Application of Consistent Hash Algorithm in Distributed Cache

Purpose


Introduce the consistent hashing algorithm (Consistent Hashing) and its application in distributed cache, and introduce the principle of consistent hashing algorithm.

Application scenarios


Suppose we have a website. Recently, we found that with the increase of traffic, the pressure on the server is increasing, and the way of reading and writing the database directly before is not very effective, so we want to introduce Redis as a caching mechanism. Now we have a total of three machines that can be used as Redis servers, as shown in the figure below.

Schematic diagram of distributed cache.png

problem to be solved


Generally speaking, we will use distributed cache in large-scale access and large concurrent traffic, that is, deploy cheap machines in the same subnet to form a multi-machine cluster, and then distribute read requests through load balancing and certain routing rules. Map the request to the
corresponding cache server. How to accurately map requests and cache servers, as well as elegant expansion, eliminating cache servers is the pain point of distributed cache deployment.
Next, we will analyze some traditional methods to solve the above problems.

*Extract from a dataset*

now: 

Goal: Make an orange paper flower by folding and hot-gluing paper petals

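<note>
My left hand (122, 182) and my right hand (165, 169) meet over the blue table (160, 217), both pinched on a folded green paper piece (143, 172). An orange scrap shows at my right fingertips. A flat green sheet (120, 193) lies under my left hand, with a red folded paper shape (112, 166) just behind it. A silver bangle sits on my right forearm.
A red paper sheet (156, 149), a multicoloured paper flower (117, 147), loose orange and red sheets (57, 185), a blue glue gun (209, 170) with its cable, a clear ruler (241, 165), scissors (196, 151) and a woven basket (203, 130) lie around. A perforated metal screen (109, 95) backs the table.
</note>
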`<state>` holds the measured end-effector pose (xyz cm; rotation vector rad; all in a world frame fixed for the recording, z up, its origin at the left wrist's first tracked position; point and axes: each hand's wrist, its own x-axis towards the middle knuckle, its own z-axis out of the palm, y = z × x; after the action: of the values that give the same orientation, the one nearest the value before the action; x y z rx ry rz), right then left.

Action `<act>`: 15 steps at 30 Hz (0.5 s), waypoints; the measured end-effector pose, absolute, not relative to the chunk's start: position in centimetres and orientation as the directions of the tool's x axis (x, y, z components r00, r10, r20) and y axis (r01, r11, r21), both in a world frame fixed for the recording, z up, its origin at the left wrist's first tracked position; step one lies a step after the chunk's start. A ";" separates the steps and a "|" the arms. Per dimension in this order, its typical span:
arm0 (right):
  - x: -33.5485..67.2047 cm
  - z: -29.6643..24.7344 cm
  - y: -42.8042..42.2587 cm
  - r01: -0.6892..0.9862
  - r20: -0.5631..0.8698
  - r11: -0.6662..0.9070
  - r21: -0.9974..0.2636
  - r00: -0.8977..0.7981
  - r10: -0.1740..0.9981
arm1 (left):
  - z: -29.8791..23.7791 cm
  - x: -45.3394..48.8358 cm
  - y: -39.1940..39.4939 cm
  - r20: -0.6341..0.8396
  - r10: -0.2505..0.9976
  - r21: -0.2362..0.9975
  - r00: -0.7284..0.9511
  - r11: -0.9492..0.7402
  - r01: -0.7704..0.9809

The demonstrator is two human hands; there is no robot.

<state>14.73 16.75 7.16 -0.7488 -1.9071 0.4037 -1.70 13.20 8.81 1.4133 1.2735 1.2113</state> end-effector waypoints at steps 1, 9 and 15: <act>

1. The problem of accurate mapping between the request and the cache server.

  • Simplest strategy - random selection:
    Meaning: Send each Redis request to a Redis server randomly.
    Problems arising:
   1.同一份数据可能被存在不同的机器上而造成数据冗余。
   2.有可能某数据已经被缓存但是访问却没有命中,因为无法保证对相同key的所有访问都被发送到相同的服务器。
     因此,随机策略无论是时间效率还是空间效率都非常不好。
  • Solve to ensure that the same key accesses the same Redis server every time - calculate the hash:
    Meaning: guarantee that access to the same key will be sent to the same server.
    Scheme description:
    For each access, its hash value can be calculated as follows:
    h = Hash(key) % 3
    where Hash is a hash mapping function from strings to positive integers. In this way, if we number the Redis Server as 0, 1, and 2 respectively, then we can calculate the server number h according to the above formula and key, and then access it.
    Although this method solves the two problems mentioned above, there are some other problems. If the above method is abstracted, it can be considered as:
    h = Hash(key) % N
    This formula calculates which server the request for each key should be sent to, where N is the number of servers, and the server is based on 0 – (N-1 )serial number.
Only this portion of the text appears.